Diese Zeiten sind vorbei. Frisch saniert, ist der «Bären» in der Versenkung verschwunden. Nach der Ära Müller konnte der damalige Eigentümer keinen geeigneten Pächter mehr für das Haus finden. Ende 2017 kaufte der türkische Investor Orhan Öztas das Traditionshaus. Doch auch er brachte den «Bären» nicht mehr auf Spur. Heute ist das Restaurant geschlossen, einzig die Hotelzimmer werden noch an Langzeitgäste vermietet.

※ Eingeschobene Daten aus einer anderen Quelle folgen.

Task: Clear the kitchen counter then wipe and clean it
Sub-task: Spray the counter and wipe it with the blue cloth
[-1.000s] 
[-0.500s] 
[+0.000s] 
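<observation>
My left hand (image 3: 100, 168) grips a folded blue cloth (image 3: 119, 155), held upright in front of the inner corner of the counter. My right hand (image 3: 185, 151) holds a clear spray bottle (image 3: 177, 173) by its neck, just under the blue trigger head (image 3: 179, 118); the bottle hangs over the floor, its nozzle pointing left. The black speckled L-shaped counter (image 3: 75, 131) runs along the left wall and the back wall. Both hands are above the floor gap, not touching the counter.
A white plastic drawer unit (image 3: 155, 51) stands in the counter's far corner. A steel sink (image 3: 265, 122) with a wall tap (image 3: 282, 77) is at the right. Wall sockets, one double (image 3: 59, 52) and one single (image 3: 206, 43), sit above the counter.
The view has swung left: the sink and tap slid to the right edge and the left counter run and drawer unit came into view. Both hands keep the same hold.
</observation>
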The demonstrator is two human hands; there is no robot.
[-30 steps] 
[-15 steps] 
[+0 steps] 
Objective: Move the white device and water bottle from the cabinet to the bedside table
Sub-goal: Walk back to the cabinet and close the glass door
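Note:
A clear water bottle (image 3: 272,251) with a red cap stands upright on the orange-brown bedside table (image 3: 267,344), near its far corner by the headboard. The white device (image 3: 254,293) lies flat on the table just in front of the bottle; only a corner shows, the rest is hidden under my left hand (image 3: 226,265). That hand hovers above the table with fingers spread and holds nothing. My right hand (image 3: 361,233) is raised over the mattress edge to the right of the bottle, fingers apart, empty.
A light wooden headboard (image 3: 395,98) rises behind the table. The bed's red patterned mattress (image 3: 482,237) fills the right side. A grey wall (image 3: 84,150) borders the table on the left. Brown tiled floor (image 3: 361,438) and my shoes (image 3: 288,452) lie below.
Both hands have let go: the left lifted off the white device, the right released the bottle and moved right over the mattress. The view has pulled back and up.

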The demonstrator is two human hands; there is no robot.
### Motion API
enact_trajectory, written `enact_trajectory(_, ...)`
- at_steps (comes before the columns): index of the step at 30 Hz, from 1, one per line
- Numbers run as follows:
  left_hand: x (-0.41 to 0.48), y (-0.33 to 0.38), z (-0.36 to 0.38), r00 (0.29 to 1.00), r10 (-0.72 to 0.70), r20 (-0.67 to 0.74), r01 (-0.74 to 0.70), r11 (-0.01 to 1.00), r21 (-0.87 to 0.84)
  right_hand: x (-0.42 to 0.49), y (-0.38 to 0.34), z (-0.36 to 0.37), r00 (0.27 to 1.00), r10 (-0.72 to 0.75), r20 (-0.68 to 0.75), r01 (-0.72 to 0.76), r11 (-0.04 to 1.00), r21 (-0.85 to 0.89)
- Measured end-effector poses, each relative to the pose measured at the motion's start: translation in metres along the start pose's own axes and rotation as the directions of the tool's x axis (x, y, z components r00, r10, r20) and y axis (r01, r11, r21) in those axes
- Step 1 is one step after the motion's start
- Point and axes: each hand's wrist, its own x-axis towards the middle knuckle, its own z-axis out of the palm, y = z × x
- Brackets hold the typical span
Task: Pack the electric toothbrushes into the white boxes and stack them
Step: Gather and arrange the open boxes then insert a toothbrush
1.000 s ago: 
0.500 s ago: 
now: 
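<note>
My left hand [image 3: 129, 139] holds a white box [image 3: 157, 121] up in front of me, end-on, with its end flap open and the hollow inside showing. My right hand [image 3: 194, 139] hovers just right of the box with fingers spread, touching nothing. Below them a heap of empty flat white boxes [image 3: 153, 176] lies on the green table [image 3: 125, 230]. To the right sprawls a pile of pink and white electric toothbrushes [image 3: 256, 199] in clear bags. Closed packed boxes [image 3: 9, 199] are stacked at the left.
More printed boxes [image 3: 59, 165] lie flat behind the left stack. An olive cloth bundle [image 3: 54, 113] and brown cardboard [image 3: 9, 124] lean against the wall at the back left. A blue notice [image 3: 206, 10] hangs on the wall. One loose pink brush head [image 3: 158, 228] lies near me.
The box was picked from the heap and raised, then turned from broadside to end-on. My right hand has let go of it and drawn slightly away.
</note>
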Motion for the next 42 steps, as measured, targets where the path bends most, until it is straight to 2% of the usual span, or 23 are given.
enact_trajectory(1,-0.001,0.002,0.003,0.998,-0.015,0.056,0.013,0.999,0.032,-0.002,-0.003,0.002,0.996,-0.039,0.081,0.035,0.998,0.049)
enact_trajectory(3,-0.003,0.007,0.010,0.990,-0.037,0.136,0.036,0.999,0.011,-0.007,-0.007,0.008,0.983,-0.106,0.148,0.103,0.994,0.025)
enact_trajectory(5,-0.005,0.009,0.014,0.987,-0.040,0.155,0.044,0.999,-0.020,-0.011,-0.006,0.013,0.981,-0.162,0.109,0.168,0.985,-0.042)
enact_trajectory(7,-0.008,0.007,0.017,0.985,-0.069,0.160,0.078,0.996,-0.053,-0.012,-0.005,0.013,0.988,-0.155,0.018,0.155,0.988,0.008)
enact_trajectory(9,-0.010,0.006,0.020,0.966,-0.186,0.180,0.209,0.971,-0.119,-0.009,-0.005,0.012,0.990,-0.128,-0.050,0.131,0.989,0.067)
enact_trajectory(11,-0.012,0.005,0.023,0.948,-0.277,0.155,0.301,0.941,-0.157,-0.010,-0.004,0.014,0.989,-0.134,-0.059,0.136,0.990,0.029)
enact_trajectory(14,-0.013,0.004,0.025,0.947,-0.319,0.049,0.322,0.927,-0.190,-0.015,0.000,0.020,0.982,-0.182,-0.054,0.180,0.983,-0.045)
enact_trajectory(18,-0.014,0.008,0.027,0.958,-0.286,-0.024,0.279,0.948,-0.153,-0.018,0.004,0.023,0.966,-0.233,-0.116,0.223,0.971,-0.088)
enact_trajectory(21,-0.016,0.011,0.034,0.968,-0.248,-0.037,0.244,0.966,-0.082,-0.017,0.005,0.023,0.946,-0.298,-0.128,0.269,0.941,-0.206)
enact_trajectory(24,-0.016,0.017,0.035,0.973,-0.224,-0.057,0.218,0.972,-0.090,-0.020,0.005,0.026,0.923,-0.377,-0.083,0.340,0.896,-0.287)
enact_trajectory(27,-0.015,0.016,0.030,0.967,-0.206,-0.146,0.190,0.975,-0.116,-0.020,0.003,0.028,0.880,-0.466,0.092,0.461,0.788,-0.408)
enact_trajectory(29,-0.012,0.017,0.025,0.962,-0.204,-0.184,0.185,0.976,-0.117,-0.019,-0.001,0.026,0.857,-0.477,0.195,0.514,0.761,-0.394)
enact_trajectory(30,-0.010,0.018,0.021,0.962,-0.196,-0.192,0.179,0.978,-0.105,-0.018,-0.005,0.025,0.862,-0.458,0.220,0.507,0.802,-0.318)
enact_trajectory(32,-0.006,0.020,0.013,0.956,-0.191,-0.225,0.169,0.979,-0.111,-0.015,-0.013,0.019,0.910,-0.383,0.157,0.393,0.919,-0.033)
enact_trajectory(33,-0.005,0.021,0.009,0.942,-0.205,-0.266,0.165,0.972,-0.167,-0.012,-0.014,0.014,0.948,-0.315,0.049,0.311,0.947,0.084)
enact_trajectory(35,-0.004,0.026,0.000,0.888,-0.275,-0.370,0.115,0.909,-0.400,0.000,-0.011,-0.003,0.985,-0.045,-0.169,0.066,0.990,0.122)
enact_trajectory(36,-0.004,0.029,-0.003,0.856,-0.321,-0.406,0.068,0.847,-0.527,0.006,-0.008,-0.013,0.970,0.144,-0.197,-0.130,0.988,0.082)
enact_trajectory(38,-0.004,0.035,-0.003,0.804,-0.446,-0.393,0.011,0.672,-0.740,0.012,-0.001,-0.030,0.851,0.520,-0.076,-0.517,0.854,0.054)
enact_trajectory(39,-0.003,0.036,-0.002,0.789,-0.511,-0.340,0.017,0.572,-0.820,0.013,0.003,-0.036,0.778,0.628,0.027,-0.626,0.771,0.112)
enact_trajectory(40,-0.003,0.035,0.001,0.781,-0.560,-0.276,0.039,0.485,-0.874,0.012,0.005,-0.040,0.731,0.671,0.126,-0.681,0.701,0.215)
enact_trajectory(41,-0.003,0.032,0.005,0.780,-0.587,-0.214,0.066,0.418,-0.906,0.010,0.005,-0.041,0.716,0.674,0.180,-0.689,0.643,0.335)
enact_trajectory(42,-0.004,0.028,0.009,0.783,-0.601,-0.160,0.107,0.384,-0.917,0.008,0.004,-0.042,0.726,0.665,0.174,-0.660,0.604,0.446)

Das einst stolze Haus hat seinen Glanz verloren. «Das zu sehen, tut weh», sagt Martin Heiz. «Es ist ein Stück Ortsgeschichte, das plötzlich keine Rolle mehr spielt.» Er selbst hat einen Vorfahren, Ruedi Heitz, der ab 1660 im «Bären» wirtete; seither tragen die Reinacher Heiz einen Humpen im Familienwappen.
Nicht zuletzt deshalb wünscht sich Heiz sehr, dass der «Bären» dereinst wieder aufblühen wird. Und mit ihm wünschen sich das viele andere Reinacher. «Ich werde immer wieder darauf angesprochen», sagt Heiz. Doch tun könne er nichts. «Handeln kann nur der Eigentümer.»
Wie lange der «Bären» die Reinacher schon begleitet, zeigt der Blick in Peter Steiners Dorfchronik: 1599 wird er erstmals urkundlich erwähnt, bis zum Ende der Berner Zeit 1789 war der «Bären» das einzige Wirtshaus im Dorf. Nur er hatte das Tavernenrecht; nur hier durften warme Speisen aufgetischt werden, nur hier durften Reisende übernachten. Gleich geblieben ist die Adresse, 1795 wurde der «Bären» auf den Grundmauern der Taverne errichtet und nach einem Brand 1868 wiederaufgebaut.
Dank dem Ohmgeld, einer Abgabe auf die ausgeschenkte Getränkemenge, ist auch bekannt, was und wie viel die Reinacher jeweils becherten: 1829 beispielsweise waren es 135 Saum oder fast 20000 Liter Wein (1 Saum entsprach etwa 144 Litern). Dazu kam noch einmal so viel Wein, der in den Pinten ausgeschenkt wurde. Reinach zählte dannzumal rund 3000 Einwohner.